The main point is current.

Take a look at this circuit. Hover your mouse pointer over the ground symbol and you'll see that the current is 25 mA. Now take a look at this circuit and you'll see that the output current is \$ 2.5 \mbox{ } \mu A \$.

Now let's see how the circuits behave under load. Here's the fist circuit with load. As you can see, is a 2.38 mA current going through the load resistor on the right and the voltage on it is no longer the expected 2.5 V but instead 2.38 V (because the two bottom resistors are in parallel). If we take a look at the second circuit here, we'll see that now the top resistor drops around whole 5 V while the two bottom resistors have voltage of 4.99 mV. That is because the resistor ratio have been changed here. Since the two bottom resistors are in parallel now, and we have one resistor with significantly larger resistance than the other, their combined resistance is negligible compared to the resistance of just the bottom right resistor (you can check that using parallel resistor formulas). So now the voltage output is significantly different from the 2.5 V we get in case of no-load condition.

Now let's take a look at opposite situation: Two small resistors in voltage divider and one large as load here. Again the combined resistance of the two lower resistors is smaller than the resistance of the smaller resistor of the two. In this case however this doesn't make a big impact on the voltage seen by the load. It still has the voltage of 2.5 V and everything is fine so far.

So the point is when determining the resistance of the resistors, we should take into account the input resistance of the load and the two voltage divider resistors shoudl be as small as possible.

On the other hand, let's compare the current going through the divider in the circuit with large resistors on the divider and the circuit with small resistors on the divider. As you can see, the large resistors have current of just \$2.5 \mbox{ }\mu A\$ going through them and the small resistors have current of 25 mA. The point here is that the current is wasted by the voltage divider and if this was for example part of a battery operated device, it would have a negative impact on the battery life. So the resistors should be as large as possible in order to lower the wasted current.

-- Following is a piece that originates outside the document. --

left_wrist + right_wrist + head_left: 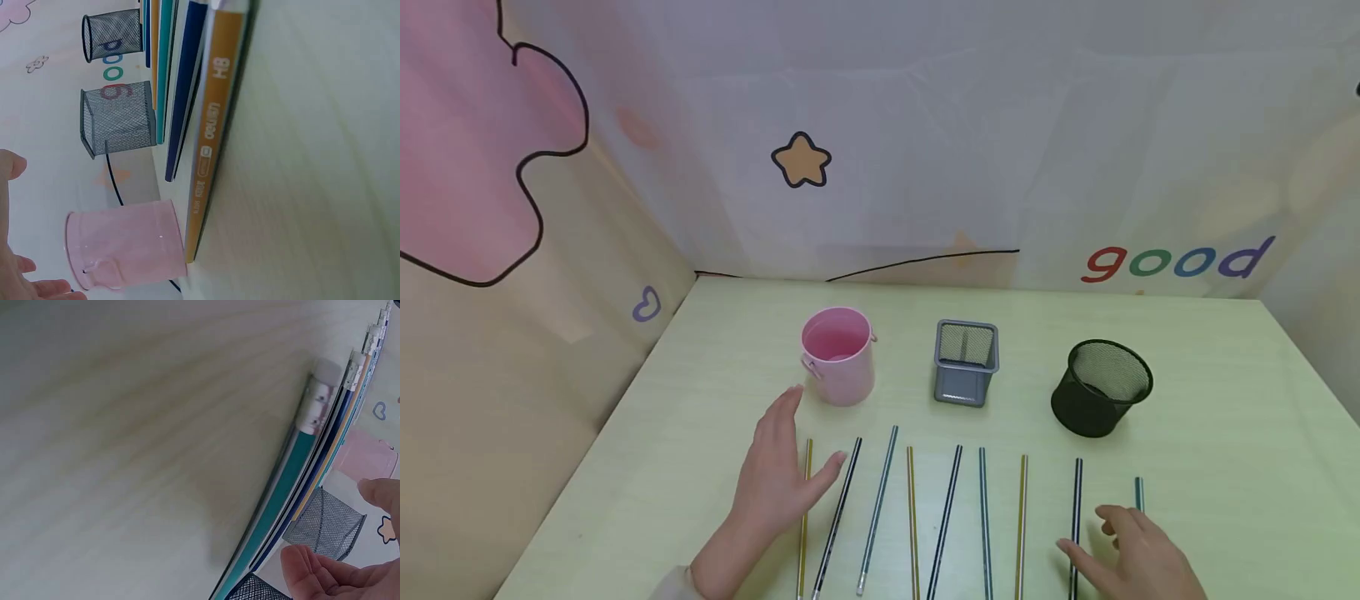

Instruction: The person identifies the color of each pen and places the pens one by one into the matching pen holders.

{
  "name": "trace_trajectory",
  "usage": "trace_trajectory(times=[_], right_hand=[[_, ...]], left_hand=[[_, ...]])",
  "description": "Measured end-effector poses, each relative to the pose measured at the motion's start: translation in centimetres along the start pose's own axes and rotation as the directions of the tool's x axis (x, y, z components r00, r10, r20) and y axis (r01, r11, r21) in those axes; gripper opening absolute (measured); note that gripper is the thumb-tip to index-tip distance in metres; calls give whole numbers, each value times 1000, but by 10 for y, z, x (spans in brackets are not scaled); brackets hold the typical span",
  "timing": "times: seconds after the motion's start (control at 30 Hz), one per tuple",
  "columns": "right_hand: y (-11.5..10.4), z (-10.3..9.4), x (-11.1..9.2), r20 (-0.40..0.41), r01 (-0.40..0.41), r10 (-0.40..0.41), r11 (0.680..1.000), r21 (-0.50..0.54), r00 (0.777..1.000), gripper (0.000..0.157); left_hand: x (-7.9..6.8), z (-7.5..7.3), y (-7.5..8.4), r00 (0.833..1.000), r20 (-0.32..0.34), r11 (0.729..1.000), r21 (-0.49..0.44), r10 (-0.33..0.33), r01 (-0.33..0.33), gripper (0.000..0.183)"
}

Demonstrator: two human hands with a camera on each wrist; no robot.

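Observation:
My left hand (pixel 775 475) hovers over the left end of a row of pencils, thumb spread from straight fingers, nothing in it. Beneath and beside it lie a yellow pencil (pixel 209 137), a dark blue pencil (pixel 837 521) and a teal pencil (pixel 877 517). At the row's other end my right hand (pixel 1138 554) is held above another dark blue pencil (pixel 1078 500) and a teal pencil (pixel 294 459) with an eraser tip. Its fingers bend loosely and hold nothing. More yellow, blue and teal pencils lie between the hands.
Behind the pencils stand a pink bucket (pixel 848 379), a grey square mesh holder (pixel 962 385) and a black round mesh holder (pixel 1086 410). A printed cloth (pixel 910 167) hangs along the table's back edge and sides. The pale table (pixel 647 467) extends beyond the row.

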State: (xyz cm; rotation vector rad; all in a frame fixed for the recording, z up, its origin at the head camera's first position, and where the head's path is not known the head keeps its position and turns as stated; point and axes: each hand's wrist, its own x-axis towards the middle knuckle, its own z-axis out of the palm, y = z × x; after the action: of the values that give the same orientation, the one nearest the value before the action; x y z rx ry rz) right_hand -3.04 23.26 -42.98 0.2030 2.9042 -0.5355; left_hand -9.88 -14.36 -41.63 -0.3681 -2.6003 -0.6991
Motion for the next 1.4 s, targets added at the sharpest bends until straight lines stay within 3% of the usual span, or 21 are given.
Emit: trace_trajectory(times=[0.1, 0.27, 0.53, 0.97, 1.4], right_hand=[[-1, 1, 2, 29, -16, 16, 1000, -1, 999, 76], [-1, 3, 4, 67, -35, 36, 999, -20, 997, 76], [-2, 5, 4, 69, -29, 29, 1000, -8, 997, 66], [2, 10, 5, 37, 13, -13, 1000, 13, 999, 51], [1, 11, 6, 58, 6, -9, 999, 51, 998, 40]], left_hand=[[2, 1, -1, 998, 16, 998, -24, -62, 62, 88], [6, 3, -3, 994, 16, 994, -38, -105, 105, 87], [15, 7, -8, 991, 9, 987, -85, -133, 133, 83], [25, 11, -12, 972, 56, 966, -109, -229, 234, 85], [42, 15, -17, 970, 3, 962, -127, -245, 243, 85]])
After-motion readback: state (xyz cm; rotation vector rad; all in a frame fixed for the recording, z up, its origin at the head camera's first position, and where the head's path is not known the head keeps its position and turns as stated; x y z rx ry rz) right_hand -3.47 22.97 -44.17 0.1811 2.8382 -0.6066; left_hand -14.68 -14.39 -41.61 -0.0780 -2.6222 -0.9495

This gives us two opposite requirements of having as small as possible resistors to get better voltage regulation at the output and as large as possible resistors to get as small as possible wasted current. So to get the correct value, we should see which voltage we need on the load, how precise it needs to be and get the load's input resistance and based on that calculate the size of the resistors we need to get to have the load with acceptable voltage. Then we need to experiment with higher voltage divider resistor values and see how the voltage will be affected by them and find the point where we can't have greater voltage variation depending on the input resistance. At that point, we (in general) have good choice of voltage divider resistors.

Another point that needs to be considered is the power rating of the resistors. This goes in favor of resistors with larger resistance because resistors with lower resistance will dissipate more power and heat up more. That means that they will need to be larger (and usually more expensive) than resistors with larger resistance.

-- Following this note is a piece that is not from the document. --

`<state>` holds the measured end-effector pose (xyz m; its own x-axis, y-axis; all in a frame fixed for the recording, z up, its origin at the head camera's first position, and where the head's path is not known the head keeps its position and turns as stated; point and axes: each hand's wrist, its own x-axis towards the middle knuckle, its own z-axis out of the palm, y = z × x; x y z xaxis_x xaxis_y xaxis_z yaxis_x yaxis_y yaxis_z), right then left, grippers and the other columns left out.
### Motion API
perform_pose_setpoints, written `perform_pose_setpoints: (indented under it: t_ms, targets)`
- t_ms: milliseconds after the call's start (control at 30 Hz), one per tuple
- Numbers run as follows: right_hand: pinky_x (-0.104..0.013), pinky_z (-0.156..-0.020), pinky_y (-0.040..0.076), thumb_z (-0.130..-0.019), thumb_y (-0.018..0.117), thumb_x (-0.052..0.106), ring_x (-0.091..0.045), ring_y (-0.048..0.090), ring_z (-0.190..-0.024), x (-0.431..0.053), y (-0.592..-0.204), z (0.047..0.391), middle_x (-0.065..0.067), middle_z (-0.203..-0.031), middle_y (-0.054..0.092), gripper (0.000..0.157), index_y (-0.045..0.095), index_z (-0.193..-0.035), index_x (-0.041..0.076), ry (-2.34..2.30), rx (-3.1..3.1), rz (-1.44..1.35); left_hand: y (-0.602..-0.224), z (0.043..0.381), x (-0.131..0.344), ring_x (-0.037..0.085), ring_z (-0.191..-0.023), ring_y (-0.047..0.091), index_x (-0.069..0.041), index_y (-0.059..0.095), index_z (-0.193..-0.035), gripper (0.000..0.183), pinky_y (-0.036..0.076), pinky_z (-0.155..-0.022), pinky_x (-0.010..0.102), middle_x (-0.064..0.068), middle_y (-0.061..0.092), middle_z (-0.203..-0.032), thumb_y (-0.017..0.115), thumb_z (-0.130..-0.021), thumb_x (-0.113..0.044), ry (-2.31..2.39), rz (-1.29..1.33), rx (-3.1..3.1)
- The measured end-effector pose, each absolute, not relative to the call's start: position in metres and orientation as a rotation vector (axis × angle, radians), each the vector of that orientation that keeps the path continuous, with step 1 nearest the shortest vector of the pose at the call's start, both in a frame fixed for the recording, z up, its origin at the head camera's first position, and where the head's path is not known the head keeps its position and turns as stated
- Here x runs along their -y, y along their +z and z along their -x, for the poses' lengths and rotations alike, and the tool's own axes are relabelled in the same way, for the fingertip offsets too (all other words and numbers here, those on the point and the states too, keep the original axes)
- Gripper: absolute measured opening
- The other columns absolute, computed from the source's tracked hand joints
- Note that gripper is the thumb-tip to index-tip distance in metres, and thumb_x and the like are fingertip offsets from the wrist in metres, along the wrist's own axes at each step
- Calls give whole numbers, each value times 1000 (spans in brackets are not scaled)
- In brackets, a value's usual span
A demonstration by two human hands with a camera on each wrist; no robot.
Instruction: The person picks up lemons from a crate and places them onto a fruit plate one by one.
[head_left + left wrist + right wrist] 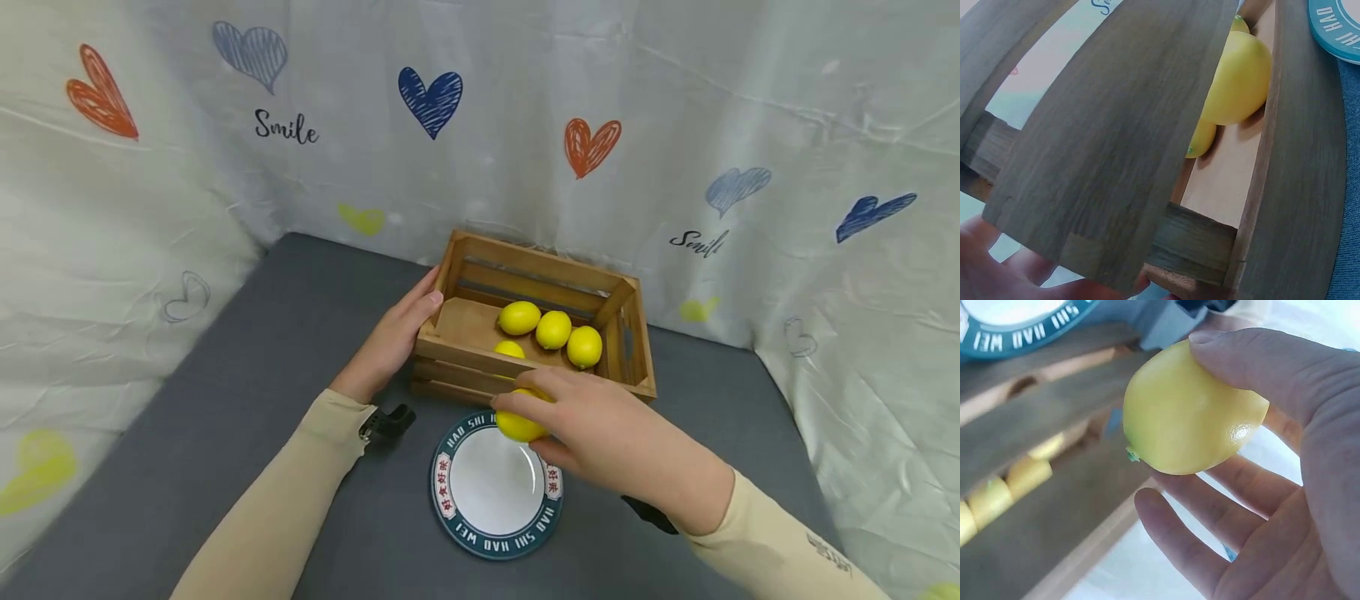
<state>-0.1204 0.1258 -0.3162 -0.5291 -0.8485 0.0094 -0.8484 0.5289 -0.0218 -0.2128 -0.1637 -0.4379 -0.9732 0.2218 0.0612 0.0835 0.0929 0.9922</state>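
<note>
A yellow lemon [517, 422] is pinched between the thumb and fingers of my right hand [611, 437], over the far edge of the plate [497, 492] and in front of the crate. Its green stem tip shows in the right wrist view, where the lemon [1179, 415] hangs clear of the wood. My left hand [390, 342] grips the left end of the slatted wooden crate [536, 262], with its fingers [1029, 265] partly hidden behind the slat. Several lemons [553, 330] lie on the crate's floor; the front wall partly covers one.
The white plate has a dark green lettered rim and lies flat just in front of the crate. Dark grey cloth [300, 333] covers the table. Behind the crate hangs a pale curtain [510, 108] printed with hearts.
</note>
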Motion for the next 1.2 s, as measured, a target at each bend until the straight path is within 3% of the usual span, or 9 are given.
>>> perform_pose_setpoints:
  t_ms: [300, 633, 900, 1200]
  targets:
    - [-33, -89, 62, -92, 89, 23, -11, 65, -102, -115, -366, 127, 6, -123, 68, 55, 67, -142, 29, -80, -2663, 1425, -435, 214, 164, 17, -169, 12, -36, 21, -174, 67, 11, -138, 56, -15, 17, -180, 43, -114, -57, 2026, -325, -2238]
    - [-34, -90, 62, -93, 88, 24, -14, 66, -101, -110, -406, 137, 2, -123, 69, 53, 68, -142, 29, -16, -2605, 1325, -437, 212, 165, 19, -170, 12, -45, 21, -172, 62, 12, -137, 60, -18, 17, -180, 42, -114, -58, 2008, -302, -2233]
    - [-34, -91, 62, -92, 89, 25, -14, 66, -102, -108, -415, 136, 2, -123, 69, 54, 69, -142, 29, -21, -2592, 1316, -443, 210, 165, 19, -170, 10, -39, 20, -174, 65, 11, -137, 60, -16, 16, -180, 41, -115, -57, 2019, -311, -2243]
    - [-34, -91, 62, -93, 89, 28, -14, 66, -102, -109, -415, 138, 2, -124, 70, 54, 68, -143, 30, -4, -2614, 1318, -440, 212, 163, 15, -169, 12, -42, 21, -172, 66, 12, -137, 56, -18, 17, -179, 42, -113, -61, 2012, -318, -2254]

In practice, once you do a number of voltage dividers, you'll see few popular values for the voltage divider resistors. Many people just pick one of them and don't bother too much with calculations, unless there is a problem with the choice. For example for smaller loads, you can pick resistors in the \$100 \mbox{ } k \Omega\$ range while for bigger loads you can use \$10 \mbox{ } k \Omega\$ or even \$1 \mbox{ } k \Omega\$ resistors, if you have enough current to spare.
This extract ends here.